# Toy recommendation



## Chasing Mayzie (Aug 16, 2016)

I would love any ideas for a toy we could get Mayzie to replicate and/or add to the fun she has digging in her toy box. Here's a link to a video that shows her play digging (the 3rd clip). It cracks me up to see her having so much fun! CarolG said Cubby likes to dig like this in his box, and since so many Havanese behaviors seem to be breed specific, I thought maybe someone else had found something fun. I thought maybe I could get her a play tunnel, but would that be something she could dig in, or would it just tear? Ideas welcomed!


----------



## krandall (Jun 11, 2009)

What about a dog-sized version of a kid's "ball bath"? I've seen a number of breeders use something similar with a kiddie pool and plastic balls. A lot of dogs love to jump in them and dig around in them. Many dogs love a sand box to dig in too, but you probably wouldn't want that in the house!!!


----------



## Barbara Levy (Apr 22, 2016)

Not a toy recommendation but Loki loves his round bed. it is one with lip all the way around. When he runs zoomies, he jumps in and out, puts his treasures in it (stolen dish towels, shoes, his kongs, favorite toys), digs in it like crazy, and occasionally even sleeps in it. If it isn't in the place he likes he drags it back. 

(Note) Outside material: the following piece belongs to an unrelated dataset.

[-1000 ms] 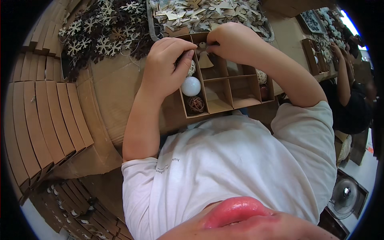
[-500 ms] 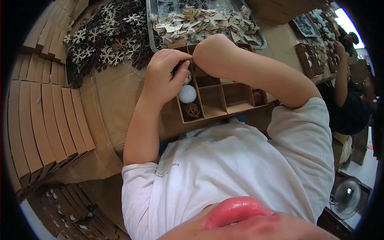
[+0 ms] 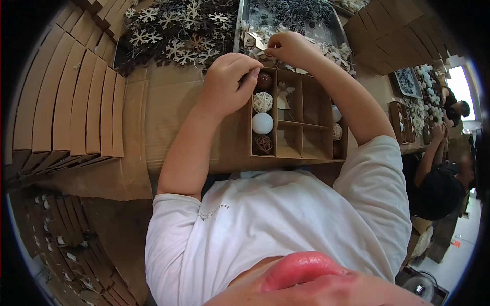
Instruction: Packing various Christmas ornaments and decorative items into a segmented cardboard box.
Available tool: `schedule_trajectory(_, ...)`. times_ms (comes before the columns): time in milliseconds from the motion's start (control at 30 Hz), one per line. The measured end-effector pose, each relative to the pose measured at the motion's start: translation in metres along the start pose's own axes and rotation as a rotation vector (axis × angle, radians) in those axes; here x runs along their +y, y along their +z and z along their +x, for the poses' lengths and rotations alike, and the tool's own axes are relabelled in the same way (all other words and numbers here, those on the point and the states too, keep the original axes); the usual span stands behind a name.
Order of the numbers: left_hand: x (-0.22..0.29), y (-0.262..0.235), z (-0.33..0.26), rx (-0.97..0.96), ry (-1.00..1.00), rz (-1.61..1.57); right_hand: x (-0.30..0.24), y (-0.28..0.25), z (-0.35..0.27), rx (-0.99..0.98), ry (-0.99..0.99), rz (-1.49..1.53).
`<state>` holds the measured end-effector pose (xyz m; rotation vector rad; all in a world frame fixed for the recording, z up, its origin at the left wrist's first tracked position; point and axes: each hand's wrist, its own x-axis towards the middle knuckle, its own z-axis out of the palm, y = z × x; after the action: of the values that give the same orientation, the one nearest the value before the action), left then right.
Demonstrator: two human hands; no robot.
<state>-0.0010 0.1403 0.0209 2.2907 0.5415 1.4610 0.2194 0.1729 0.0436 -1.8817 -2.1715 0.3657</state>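
Observation:
A divided cardboard box (image 3: 316, 159) lies in front of me. Its left column holds a brown ball (image 3: 264, 80), a pale woven ball (image 3: 263, 102), a white ball (image 3: 263, 123) and a dark twig ball (image 3: 263, 144). A flat pale wooden angel ornament (image 3: 285, 97) lies in the compartment beside them. My left hand (image 3: 229, 81) is closed at the box's far left corner, thumb and fingers together; what they pinch is hidden. Beyond the box, my right hand (image 3: 295, 51) reaches over a metal tray (image 3: 238, 30) of pale wooden cutouts, fingers curled closed beside one cutout (image 3: 258, 42).
Dark and pale snowflake ornaments (image 3: 178, 41) are heaped left of the tray, which also holds pine cones (image 3: 301, 15). Stacked cardboard boxes (image 3: 66, 97) line the left; more boxes (image 3: 393, 33) stand at the far right. Another person (image 3: 434, 178) works on the right.
My right hand has moved from the box to the cutouts in the tray, uncovering the angel ornament. My left hand stays by the box's far left corner. The view has shifted.

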Motion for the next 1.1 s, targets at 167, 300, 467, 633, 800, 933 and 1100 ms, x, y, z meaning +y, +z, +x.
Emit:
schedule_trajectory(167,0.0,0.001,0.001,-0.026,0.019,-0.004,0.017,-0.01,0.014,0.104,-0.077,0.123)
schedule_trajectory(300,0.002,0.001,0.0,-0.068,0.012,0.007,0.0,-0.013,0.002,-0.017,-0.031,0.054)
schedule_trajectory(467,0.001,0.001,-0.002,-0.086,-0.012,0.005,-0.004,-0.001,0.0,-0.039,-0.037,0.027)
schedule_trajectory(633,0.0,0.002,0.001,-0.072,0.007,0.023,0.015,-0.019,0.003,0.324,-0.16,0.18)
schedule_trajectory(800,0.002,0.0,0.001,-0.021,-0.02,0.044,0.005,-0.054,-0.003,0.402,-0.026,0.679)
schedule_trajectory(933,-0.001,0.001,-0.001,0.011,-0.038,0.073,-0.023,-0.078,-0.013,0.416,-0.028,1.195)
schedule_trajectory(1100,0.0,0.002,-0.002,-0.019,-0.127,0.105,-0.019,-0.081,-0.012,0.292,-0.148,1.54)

Its not digging but he does really like the toys that have others inside to pull out - the log with squirrels, the bird house with birds, and the bee hive with bees. We have all of them. I put all the squirrels, birds, and bees back in before I go to work and he pulls them all out during the day. It takes a while to get them out so I know he is occupied. I also like that it makes him problem solve!


----------



## Hava Novice (Aug 30, 2016)

Oh Mayzie is so cute with her digging! Man is she a big girl compared to little Oreo...it's hard to believe they are almost the same age. We were introduced to a new toy last week by a Havanese owner friend. It is the Starmark treat dispensing Bob-A-Lot. Pet Supplies : Pet Chew Toys : StarMark Bob-A-Lot Interactive Dog Toy, Small : Amazon.com From what you have said about Mayzie being food driven, I bet she'd love it. Oreo goes nuts over his! At first I thought I had made a mistake getting it because he was barking so much while he was playing with it. I realized that it was mainly out of frustration, and now that he has figured it out, the barking is mostly just when it has gotten empty and he wants MORE. I am now feeding him most of his meals in it since a snack runs out way too quickly! I made a little video of him playing with it.


----------



## Chasing Mayzie (Aug 16, 2016)

These are all great ideas! I will be on Amazon this afternoon for sure! I have given her the bones that you can screw treats onto, and those occupy her for a good 10 or 15 minutes. I will look for the ones that Loki likes, Barbara! I haven't seen those. I have a feeling I'm going to be trying out that ball pit too.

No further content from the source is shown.